> **THE PROBLEM**
Nothing but the lines from the one containing "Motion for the" through the end of the material should be restated, and each exactly.

> **PROVIDED MATERIAL**
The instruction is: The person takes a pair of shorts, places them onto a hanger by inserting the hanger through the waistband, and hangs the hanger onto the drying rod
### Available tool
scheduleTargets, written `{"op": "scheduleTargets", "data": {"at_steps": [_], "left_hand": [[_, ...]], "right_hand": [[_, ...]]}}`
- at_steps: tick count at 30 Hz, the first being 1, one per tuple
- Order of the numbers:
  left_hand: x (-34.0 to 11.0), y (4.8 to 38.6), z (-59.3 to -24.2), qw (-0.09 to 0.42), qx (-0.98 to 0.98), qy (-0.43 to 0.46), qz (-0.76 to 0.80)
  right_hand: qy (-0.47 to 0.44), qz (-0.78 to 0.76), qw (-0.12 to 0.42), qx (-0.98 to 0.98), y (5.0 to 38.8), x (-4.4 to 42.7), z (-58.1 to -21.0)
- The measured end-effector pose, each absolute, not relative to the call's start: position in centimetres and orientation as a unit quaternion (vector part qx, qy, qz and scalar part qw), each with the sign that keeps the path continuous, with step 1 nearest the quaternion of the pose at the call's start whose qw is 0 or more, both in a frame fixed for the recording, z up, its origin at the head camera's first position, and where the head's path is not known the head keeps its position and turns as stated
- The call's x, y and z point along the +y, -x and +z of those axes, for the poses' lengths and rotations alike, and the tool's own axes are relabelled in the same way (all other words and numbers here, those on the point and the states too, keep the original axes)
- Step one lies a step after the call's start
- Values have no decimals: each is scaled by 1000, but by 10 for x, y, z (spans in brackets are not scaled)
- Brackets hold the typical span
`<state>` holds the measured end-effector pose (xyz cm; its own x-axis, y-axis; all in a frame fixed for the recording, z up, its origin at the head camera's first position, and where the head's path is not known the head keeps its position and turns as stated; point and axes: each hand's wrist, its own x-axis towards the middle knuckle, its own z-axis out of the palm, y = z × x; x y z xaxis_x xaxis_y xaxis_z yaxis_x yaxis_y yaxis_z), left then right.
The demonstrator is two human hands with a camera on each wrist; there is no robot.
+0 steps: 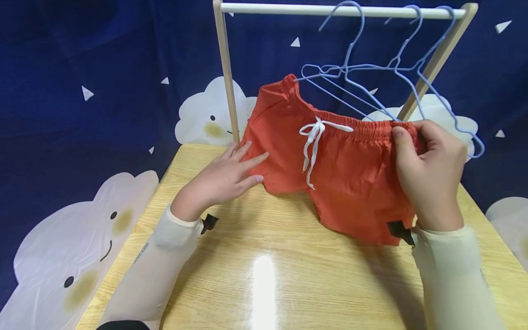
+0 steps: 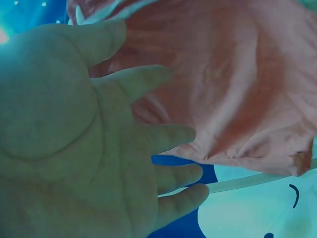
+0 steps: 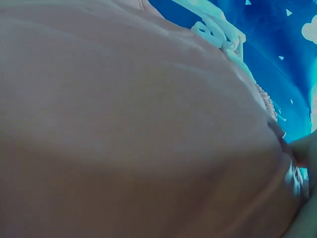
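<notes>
Red shorts (image 1: 363, 183) with a white drawstring (image 1: 315, 131) hang tilted, the left end of their elastic waistband up over one end of a blue wire hanger (image 1: 350, 50). My right hand (image 1: 437, 169) pinches the right end of the waistband between thumb and fingers. My left hand (image 1: 218, 178) is at the left leg, fingers spread and straight. In the left wrist view, the left hand (image 2: 99, 129) shows its open palm beside the cloth. Cloth fills most of the right wrist view, with only part of the right hand (image 3: 307, 198) at the edge.
A rack with a white bar (image 1: 280, 8) and wooden posts (image 1: 227, 68) stands at the back of the wooden table (image 1: 231, 266). Two more blue hangers (image 1: 398, 59) hang at its right. Behind is a dark blue cloth (image 1: 123, 41) with clouds.
</notes>
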<state>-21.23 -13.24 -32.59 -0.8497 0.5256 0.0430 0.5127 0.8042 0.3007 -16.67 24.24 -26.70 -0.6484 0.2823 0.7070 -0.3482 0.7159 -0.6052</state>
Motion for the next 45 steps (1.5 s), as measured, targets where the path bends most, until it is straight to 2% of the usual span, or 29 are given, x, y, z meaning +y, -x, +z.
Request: {"op": "scheduleTargets", "data": {"at_steps": [6,17,28,45], "left_hand": [[-133,211,-326,55,948,-275,148],[-133,211,-328,51,948,-277,148],[-133,211,-329,63,949,-275,143],[-132,213,-329,78,951,-265,142]], "right_hand": [[-16,360,407,-839,189,229,-242],[-38,356,390,-848,231,209,-223],[-55,331,359,-871,254,194,-247],[-62,356,342,-868,259,185,-278]]}}
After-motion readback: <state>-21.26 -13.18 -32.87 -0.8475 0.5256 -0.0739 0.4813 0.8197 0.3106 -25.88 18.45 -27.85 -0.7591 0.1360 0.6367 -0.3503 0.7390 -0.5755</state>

> **RESPONSE TO THE EXERCISE**
Motion for the next 45 steps (1.5 s), as measured, targets where the path bends most, until it is straight to 2% of the usual span, or 29 are given, x, y, z meaning +y, -x, +z.
Request: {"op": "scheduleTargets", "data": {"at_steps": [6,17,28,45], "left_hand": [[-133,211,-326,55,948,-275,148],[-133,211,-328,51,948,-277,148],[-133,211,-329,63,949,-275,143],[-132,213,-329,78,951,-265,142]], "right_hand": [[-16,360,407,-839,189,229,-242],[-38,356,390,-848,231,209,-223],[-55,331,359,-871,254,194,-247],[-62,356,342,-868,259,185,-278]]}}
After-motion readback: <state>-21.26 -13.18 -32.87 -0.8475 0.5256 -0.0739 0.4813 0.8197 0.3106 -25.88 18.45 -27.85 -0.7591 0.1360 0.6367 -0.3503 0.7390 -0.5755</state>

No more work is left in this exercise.